A new assignment forces a top spy to team up with his football hooligan brother.
Your tolerance for ‘Grimsby’ is likely to depend on what you think of the comedy of Sacha Baron Cohen in general, and whilst this is comfortably his weakest feature, I still enjoyed it for the most part. Baron Cohen’s comedy has frequently balanced sharp satire with gross out humour, mostly to good effect for my money, but ‘Grimsby’ is perhaps the time when that balance has been tipped too far away from the sharper comedy of the likes of ‘Borat’. Whilst this lacks the satirical bite of that film in particular, which benefited immensely from the inclusion of unsuspecting real people, it is pretty funny at times and I laughed a lot, often at the sheer outrageousness of what was happening on screen.
The premise of ‘Grimsby’ focuses on Nobby (Baron Cohen), a football hooligan from Grimsby who pines for his long lost brother, who was taken away from him when they were youngsters. That brother is MI6 agent Sebastian Graves (Mark Strong), and when Nobby tracks him down they’re forced to go on the run whilst trying to foil a terrorist plot. It’s buddy action comedy meets gross out humour and some aspects work better than others. The bits in ‘Grimsby’ had me laughing a lot and the casting of the likes of Johnny Vegas and Ricky Tomlinson is inspired, although both are underused. The comedy is less successful when we leave England, with the script overly reliant on the stupidity of its characters and a reliance on gross out humour taken to every possible extreme (as if the elephant scene wasn’t bad enough initially it’s dialled up to the next level!).
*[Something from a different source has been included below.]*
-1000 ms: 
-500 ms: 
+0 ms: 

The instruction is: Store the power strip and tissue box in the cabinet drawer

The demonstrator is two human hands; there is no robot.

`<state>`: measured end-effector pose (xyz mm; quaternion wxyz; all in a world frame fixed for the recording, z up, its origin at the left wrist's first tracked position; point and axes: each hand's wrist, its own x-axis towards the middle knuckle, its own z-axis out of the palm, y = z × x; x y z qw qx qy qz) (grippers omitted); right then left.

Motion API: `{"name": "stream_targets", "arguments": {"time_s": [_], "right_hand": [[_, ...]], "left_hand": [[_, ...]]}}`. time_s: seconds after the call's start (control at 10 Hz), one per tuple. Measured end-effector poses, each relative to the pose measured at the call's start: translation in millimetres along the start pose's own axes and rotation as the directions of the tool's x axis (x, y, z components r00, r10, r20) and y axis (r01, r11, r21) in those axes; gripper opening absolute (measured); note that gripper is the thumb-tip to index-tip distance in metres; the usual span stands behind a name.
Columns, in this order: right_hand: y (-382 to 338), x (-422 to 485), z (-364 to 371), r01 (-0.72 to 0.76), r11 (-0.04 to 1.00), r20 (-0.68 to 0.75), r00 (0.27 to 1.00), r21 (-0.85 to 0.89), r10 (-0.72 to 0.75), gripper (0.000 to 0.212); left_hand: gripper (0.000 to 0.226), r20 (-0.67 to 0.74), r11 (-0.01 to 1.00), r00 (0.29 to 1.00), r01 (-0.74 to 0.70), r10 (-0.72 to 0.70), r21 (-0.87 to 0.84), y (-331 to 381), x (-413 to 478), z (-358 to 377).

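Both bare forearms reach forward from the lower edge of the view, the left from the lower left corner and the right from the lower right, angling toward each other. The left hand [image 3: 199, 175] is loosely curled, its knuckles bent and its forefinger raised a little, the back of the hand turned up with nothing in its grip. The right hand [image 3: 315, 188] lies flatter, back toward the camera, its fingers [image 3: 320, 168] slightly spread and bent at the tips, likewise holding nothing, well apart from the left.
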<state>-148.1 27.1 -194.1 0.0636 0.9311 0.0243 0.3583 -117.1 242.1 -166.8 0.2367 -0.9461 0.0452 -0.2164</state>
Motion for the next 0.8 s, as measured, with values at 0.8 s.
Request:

If you’re looking for smart comedy or wicked satire, you’ll not find much here, but as far as mainstream comedies go these days I found plenty to laugh at and the relatively short runtime means the film doesn’t outstay its welcome. The film is very much hit and miss, and on the occasions that it relies too much on the story and pushes for sentimentality it doesn’t work at all, given it directly goes against the film’s established mentality. I suspect this is one of those films that you’ll know whether you’re going to like or not going in, so I’d use that judgement accordingly!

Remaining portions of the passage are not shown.